Obscure Originator Dept: “Youth Opportunity Program” (Back To School), uncredited singer

Of Hopes And Dreams And Tombstones was covered in Australia by R&B and blues influenced band The Purple Hearts.

When the song was on Australian radio and charting in Melbourne and Brisbane, listeners might have been surprised to learn that it came from a government campaign to keep US teenagers at school. In the lyrics, the singer is working three jobs a day because he quit school too early.

The Youth Opportunity Back-to-School Campaign distributed the single free to American radio stations with a formal message on the sleeve from Vice President Hubert H. Humphrey.

The title of the project is printed on the label in place of an artist credit. That should have gone to Jimmy Fraser, whose vocals, along with the harmonica-led backing, make Of Hopes And Dreams And Tombstones sound like a perfectly credible (even groovy!) rock record of the time.

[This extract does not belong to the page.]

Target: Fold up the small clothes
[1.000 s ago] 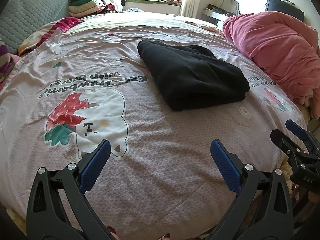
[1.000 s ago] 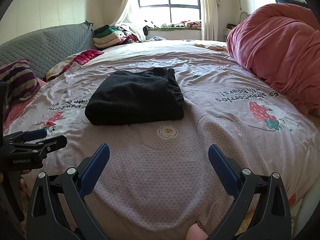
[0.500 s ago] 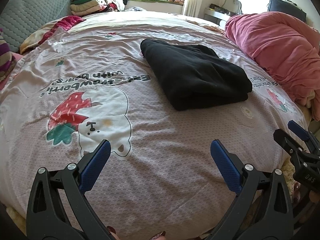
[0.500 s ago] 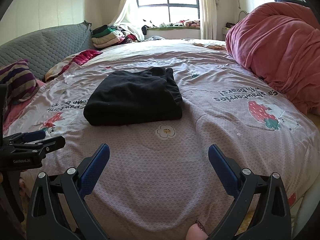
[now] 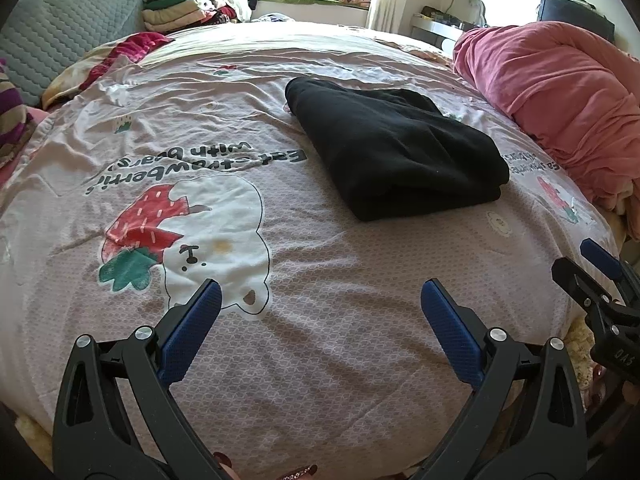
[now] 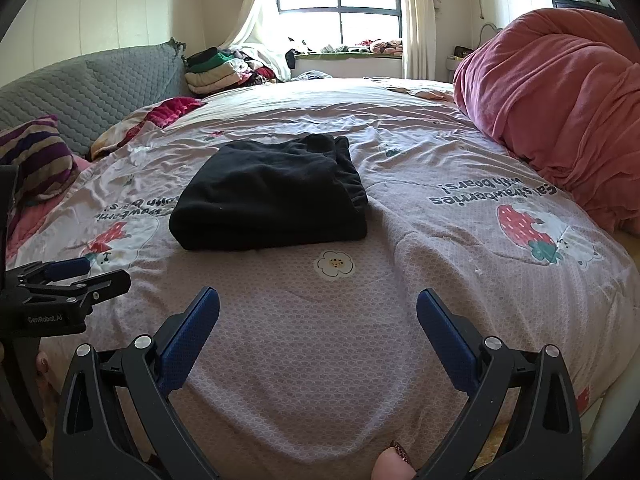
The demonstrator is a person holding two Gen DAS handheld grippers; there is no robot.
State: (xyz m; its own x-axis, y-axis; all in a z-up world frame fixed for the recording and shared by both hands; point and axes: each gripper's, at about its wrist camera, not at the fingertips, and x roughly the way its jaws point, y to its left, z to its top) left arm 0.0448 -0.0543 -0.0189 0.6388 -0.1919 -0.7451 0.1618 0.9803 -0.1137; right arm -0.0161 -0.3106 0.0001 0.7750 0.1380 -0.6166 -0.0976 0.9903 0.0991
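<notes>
A black garment (image 5: pixel 396 148) lies folded into a thick rectangle on the pink strawberry-print bedspread (image 5: pixel 280 340); it also shows in the right wrist view (image 6: pixel 268 196). My left gripper (image 5: pixel 320 308) is open and empty, held over the near edge of the bed, well short of the garment. My right gripper (image 6: pixel 318 314) is open and empty too, also near the bed's edge. Each gripper shows at the side of the other's view: the right one (image 5: pixel 592 276) and the left one (image 6: pixel 76 276).
A bulky red duvet (image 6: pixel 560 100) is heaped on the bed's right side. A grey quilted headboard (image 6: pixel 92 92), a striped pillow (image 6: pixel 36 156) and a stack of folded clothes (image 6: pixel 216 72) lie at the left and far side.
Both grippers have drifted slightly; the left view has shifted a little so the garment sits lower and to the right. Both jaws stay open. The garment has not moved.
</notes>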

Alas! Jimmy Fraser remains unknown although I have seen it suggested that this was a pseudonym. Columbia Records did reissue the track commercially as a Jimmy Fraser single, but that was the last we heard of him, at least under that name.

The song's credibility owes a lot to the composer. Joy Byers wrote, for example, Eddie Cochran’s C’mon Everybody, several songs for Elvis Presley and (with co-writer Clyde Otis) Timi Yuro's What's A Matter Baby (Is It Hurting You).

In 2002 The Purple Hearts' Australian version provided the opening track and the title of one of Alex Palao's excellent Ace Records (UK) compilations, Of Hopes & Dreams & Tombstones (Beat 'n' R&B From Down Under). For me, that just about confirms its groovy status.